L'exigence de discontinuité de ces séjours supplémentaires a été supprimée du nouveau texte. Ces derniers peuvent être continus ou discontinus, quel qu'en soit l'ordre29(*).

IV. DES STIPULATIONS TRADITIONNELLES

La vie de l'accord est précisée aux articles 10 à 14.

Ainsi, les Parties communiquent et promeuvent le présent Accord conformément à l'article 10. Cette communication prend la forme d'une diffusion sur leurs sites Internet respectifs de toutes les informations relatives à la mise en oeuvre de l'Accord, telles que les démarches à accomplir pour déposer une demande de séjour. L'article précise que « les Parties veillent à ce que l'ensemble des pièces constituant le dossier de demande soit téléchargeable. »

Dans le cadre de cette communication, elles s'informent des conditions d'application de l'Accord « notamment de la liste des documents à produire par tous les jeunes ressortissants à l'appui de leur demande de séjour et des procédures de délivrance des documents liés à leur séjour », au titre de l'article 11.

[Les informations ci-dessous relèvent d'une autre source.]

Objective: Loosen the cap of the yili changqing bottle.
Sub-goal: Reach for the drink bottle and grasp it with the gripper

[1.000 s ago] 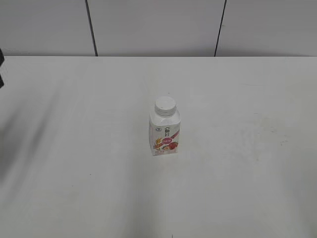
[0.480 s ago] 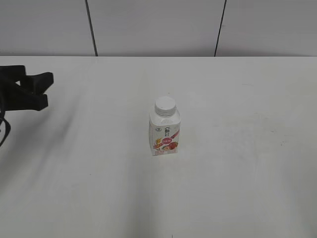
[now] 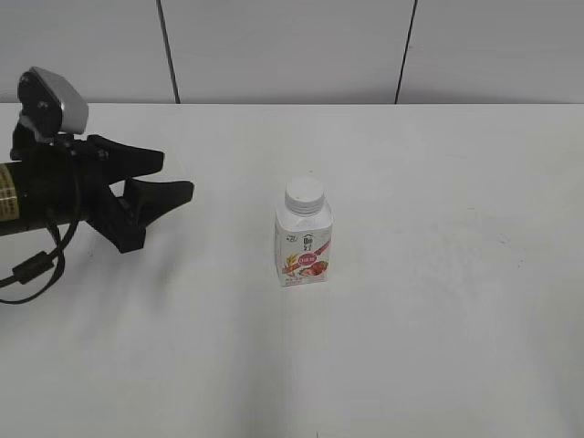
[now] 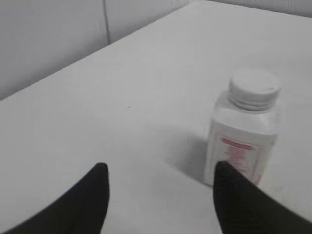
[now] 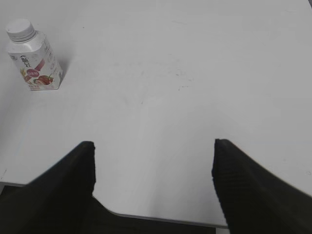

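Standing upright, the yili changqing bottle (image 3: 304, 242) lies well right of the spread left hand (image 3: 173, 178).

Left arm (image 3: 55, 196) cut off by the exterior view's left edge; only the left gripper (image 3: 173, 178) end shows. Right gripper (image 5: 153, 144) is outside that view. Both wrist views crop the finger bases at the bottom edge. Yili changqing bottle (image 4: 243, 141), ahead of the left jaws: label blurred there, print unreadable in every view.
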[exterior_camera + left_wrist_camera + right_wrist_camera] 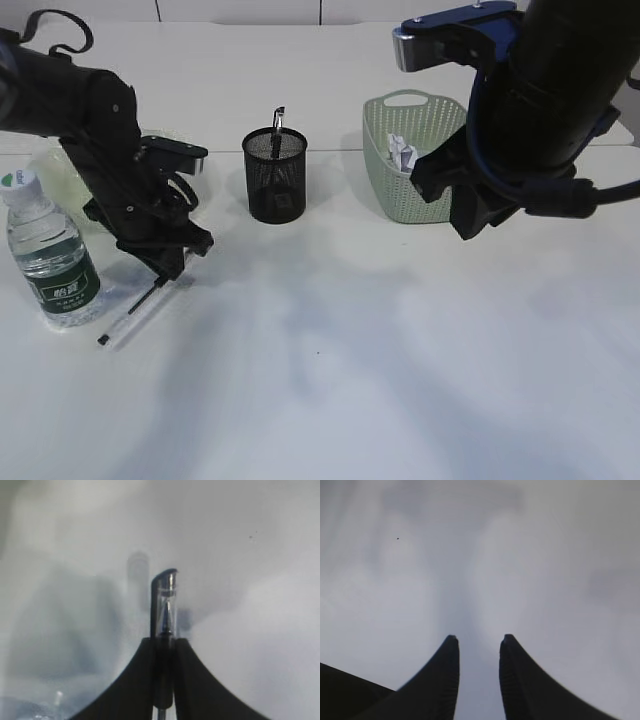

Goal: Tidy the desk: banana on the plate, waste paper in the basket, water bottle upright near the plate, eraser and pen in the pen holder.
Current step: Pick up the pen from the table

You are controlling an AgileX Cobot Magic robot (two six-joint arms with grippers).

Les difficultés d'interprétation ou d'application du texte sont réglées par le comité de suivi ou par la voie diplomatique selon l'article 12. L'Accord peut être amendé ou dénoncé aux termes de l'article 13.

L'Accord entrera en vigueur le premier jour du deuxième mois qui suit la date de la dernière notification de l'accomplissement par chacune des Parties des procédures de ratification conformément à l'article 14.

Enfin, son entrée en vigueur abrogera l'accord de 2003.


* 25 Cf. paragraphe 2 de l'article 5.

* 26 Cf. b du paragraphe 3 de l'article 5.

* 27 Cf. d du paragraphe 3 de l'article 5.

* 28 Id.

* 29 Cf. paragraphe 4 de l'article 5.